• _Assignment_:
From the entries below, retype only the lines from the one with "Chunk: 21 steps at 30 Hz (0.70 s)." through the one with "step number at", exactly as written.

(Beginning of Material for this task)

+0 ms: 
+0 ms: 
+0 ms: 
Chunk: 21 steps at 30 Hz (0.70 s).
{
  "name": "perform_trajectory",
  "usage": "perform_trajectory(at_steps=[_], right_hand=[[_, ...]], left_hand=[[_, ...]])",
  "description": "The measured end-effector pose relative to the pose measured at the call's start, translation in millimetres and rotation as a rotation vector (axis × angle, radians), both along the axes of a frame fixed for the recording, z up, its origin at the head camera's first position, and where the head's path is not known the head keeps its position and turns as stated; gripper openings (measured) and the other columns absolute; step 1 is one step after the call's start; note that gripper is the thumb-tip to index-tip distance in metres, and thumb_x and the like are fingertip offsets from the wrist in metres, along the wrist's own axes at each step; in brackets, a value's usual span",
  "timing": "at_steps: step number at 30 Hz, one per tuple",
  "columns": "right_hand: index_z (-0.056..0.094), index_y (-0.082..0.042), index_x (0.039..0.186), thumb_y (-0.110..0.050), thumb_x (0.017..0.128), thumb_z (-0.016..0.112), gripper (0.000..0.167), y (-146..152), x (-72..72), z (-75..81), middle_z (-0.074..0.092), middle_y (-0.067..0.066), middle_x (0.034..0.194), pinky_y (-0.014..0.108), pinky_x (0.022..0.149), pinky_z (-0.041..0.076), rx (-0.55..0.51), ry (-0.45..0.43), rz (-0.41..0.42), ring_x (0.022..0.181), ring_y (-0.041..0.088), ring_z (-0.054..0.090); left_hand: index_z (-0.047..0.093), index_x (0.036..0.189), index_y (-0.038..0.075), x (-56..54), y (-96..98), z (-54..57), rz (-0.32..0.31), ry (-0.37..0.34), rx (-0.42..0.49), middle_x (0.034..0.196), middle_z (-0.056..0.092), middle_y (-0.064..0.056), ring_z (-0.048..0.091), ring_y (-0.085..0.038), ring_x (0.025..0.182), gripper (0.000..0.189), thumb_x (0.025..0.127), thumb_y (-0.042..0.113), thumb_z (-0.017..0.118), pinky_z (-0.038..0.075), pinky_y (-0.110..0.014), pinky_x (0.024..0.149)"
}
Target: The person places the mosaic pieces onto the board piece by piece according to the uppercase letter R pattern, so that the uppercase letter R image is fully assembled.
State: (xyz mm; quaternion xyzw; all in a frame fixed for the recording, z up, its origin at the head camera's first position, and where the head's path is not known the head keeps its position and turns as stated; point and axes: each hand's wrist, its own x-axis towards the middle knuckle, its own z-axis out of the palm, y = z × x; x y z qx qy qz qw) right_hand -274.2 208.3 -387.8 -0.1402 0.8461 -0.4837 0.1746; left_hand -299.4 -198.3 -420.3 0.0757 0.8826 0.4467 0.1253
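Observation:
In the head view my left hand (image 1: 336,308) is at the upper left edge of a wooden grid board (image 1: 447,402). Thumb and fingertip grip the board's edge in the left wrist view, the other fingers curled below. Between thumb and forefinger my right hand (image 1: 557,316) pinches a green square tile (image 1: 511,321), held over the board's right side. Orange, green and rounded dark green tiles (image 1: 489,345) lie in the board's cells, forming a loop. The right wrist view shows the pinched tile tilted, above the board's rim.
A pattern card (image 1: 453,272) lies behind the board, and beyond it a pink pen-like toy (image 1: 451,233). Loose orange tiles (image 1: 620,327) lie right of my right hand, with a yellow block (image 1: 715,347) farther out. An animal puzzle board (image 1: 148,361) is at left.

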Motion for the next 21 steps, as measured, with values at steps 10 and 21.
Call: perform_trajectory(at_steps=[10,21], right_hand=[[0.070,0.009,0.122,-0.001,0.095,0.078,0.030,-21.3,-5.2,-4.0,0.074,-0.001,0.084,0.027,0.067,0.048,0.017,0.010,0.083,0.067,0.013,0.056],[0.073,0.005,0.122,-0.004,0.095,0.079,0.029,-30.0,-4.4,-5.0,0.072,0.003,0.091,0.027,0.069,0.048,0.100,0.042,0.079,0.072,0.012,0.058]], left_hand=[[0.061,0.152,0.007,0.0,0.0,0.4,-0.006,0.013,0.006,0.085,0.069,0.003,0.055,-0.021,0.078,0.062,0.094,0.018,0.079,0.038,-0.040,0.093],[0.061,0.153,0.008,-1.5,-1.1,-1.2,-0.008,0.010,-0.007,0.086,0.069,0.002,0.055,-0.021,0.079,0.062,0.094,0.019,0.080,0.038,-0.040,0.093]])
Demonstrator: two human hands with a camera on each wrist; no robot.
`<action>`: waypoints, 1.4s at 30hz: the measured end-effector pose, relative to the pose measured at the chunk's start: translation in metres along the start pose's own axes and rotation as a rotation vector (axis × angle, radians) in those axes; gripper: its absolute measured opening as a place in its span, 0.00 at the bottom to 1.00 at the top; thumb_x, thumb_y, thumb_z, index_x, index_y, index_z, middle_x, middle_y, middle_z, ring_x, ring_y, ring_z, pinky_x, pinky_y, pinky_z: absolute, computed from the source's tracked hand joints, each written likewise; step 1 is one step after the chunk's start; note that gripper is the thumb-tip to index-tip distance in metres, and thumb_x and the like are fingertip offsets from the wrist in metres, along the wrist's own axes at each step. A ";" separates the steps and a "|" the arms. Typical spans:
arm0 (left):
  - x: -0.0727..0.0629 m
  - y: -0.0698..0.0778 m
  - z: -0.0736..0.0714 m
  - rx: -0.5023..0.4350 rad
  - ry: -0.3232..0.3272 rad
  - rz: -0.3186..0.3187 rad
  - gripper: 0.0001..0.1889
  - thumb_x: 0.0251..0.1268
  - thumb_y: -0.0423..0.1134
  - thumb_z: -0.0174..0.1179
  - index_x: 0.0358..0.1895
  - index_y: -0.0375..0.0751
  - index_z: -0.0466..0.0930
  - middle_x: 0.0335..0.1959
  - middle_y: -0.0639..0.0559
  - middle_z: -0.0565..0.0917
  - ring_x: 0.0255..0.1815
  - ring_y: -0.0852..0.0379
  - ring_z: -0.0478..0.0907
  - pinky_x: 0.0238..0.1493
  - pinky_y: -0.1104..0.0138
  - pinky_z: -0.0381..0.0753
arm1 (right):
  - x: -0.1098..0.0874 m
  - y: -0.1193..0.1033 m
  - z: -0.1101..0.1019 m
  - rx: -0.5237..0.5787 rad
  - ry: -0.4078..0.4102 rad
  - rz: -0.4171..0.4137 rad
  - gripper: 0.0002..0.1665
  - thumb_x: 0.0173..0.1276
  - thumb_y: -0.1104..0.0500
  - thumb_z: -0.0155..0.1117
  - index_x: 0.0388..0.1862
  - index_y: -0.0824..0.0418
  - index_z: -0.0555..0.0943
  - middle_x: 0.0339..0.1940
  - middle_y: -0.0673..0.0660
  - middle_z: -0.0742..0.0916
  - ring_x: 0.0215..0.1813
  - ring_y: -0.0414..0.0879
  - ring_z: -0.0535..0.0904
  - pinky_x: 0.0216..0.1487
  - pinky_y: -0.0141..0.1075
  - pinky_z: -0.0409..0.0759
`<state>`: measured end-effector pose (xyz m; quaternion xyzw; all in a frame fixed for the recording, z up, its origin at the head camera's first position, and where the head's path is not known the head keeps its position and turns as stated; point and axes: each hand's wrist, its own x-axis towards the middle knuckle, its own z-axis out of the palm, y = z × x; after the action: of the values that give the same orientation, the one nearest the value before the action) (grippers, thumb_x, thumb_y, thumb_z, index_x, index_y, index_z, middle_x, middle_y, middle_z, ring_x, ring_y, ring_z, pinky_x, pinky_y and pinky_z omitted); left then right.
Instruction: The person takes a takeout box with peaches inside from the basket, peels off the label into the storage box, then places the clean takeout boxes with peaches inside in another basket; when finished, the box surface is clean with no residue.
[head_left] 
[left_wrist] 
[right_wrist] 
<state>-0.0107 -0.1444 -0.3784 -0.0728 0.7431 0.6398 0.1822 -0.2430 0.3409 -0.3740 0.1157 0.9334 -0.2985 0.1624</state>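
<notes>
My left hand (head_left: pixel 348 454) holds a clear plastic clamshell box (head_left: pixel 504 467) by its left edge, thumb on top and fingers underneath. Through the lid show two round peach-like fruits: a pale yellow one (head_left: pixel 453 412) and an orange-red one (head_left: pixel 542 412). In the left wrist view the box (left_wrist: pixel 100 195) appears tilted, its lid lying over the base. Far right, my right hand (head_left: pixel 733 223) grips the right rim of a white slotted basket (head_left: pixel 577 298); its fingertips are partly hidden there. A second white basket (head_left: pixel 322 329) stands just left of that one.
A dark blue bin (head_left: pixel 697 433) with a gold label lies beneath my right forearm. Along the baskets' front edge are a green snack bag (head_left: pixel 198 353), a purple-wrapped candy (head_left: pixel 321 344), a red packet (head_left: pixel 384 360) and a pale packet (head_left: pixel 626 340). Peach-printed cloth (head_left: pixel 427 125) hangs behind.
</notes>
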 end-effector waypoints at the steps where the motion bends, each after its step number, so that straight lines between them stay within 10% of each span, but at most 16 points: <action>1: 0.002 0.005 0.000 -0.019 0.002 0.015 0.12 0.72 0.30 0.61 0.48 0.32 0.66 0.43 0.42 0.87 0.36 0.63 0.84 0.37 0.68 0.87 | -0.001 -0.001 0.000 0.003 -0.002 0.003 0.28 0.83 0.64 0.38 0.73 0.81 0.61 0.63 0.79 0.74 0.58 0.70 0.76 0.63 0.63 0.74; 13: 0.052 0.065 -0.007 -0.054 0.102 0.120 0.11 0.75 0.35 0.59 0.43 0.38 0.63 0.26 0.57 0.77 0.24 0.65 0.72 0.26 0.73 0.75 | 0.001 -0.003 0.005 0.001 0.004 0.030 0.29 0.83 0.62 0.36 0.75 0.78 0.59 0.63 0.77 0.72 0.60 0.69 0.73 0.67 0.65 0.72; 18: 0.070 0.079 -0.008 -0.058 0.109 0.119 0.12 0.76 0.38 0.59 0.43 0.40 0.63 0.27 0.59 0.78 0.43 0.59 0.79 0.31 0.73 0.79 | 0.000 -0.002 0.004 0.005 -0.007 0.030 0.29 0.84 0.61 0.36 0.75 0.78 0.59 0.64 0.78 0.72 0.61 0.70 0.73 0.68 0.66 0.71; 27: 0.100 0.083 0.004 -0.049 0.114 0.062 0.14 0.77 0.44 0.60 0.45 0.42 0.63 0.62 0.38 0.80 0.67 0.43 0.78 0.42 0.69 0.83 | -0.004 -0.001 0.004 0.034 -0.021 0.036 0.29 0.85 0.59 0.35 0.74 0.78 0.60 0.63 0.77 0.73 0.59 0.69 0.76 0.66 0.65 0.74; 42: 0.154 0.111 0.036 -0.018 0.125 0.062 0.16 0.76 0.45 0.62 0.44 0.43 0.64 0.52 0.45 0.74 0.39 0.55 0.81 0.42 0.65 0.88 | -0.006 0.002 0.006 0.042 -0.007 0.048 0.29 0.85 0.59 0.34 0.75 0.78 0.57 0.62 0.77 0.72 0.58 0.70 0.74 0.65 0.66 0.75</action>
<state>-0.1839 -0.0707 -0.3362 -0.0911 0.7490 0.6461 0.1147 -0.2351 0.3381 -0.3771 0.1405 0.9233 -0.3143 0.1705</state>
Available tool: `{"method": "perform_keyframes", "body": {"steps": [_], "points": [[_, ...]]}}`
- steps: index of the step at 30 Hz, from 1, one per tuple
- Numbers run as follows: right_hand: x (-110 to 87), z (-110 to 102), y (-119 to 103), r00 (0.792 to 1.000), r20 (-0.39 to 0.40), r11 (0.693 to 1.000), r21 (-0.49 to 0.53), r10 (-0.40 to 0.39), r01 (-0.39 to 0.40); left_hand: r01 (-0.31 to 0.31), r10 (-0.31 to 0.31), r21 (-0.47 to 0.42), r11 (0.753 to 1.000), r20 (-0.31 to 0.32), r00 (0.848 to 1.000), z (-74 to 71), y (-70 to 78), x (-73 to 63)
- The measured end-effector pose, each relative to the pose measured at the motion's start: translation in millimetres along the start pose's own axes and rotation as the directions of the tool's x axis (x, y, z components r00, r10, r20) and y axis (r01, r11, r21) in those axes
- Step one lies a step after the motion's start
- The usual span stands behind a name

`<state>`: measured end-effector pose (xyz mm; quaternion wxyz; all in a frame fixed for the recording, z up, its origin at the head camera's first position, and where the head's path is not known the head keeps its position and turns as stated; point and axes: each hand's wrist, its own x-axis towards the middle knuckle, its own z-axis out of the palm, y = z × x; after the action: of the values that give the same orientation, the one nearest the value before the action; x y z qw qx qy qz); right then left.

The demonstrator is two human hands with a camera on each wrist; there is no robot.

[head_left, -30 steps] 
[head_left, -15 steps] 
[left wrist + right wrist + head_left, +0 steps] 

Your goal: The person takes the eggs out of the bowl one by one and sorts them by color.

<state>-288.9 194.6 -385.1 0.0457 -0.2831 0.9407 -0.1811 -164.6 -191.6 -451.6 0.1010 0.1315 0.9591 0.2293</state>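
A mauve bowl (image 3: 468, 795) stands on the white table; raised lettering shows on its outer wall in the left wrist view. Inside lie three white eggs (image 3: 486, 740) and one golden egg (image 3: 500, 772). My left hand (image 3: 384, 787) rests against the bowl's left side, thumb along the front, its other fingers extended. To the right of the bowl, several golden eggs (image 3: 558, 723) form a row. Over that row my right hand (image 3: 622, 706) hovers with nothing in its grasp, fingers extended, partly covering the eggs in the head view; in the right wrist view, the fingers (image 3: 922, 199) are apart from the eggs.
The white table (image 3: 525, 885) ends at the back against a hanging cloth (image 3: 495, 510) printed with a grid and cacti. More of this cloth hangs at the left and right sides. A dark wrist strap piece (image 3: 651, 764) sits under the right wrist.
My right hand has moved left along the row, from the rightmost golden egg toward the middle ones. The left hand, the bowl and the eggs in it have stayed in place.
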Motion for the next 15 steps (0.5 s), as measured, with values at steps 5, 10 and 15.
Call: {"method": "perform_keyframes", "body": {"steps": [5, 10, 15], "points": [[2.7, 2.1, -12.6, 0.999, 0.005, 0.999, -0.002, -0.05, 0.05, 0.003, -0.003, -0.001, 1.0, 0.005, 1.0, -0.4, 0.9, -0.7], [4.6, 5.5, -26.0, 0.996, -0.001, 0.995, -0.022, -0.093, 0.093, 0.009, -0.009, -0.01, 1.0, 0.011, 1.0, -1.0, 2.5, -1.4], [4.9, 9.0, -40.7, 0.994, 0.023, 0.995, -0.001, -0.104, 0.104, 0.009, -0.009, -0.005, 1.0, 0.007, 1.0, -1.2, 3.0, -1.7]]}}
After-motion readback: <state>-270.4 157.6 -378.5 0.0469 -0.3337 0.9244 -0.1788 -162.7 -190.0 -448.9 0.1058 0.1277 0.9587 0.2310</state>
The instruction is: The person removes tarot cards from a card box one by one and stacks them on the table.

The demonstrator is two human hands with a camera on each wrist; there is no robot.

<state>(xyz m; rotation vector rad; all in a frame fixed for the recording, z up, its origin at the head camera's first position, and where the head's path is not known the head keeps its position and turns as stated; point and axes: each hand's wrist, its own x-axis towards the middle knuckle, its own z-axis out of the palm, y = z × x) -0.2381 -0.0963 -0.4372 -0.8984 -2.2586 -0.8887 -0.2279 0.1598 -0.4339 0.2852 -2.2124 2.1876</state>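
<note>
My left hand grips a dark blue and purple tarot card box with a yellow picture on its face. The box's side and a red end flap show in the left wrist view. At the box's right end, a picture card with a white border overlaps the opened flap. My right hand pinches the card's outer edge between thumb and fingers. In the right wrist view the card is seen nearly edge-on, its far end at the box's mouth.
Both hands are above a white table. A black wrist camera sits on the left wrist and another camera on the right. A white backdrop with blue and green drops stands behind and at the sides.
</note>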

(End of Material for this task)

• _Expected answer_:
Chunk: 21 steps at 30 Hz (0.70 s).
{
  "name": "perform_trajectory",
  "usage": "perform_trajectory(at_steps=[_], right_hand=[[_, ...]], left_hand=[[_, ...]])",
  "description": "The measured end-effector pose relative to the pose measured at the call's start, translation in millimetres and rotation as a rotation vector (axis × angle, radians), both along the axes of a frame fixed for the recording, z up, its origin at the head camera's first position, and where the head's path is not known the head keeps its position and turns as stated; gripper openings (measured) and the other columns absolute; step 1 is one step after the call's start; note that gripper is the thumb-tip to index-tip distance in metres, and thumb_x and the like are fingertip offsets from the wrist in metres, along the wrist's own axes at each step; in brackets, a value's usual span",
  "timing": "at_steps: step number at 30 Hz, one per tuple",

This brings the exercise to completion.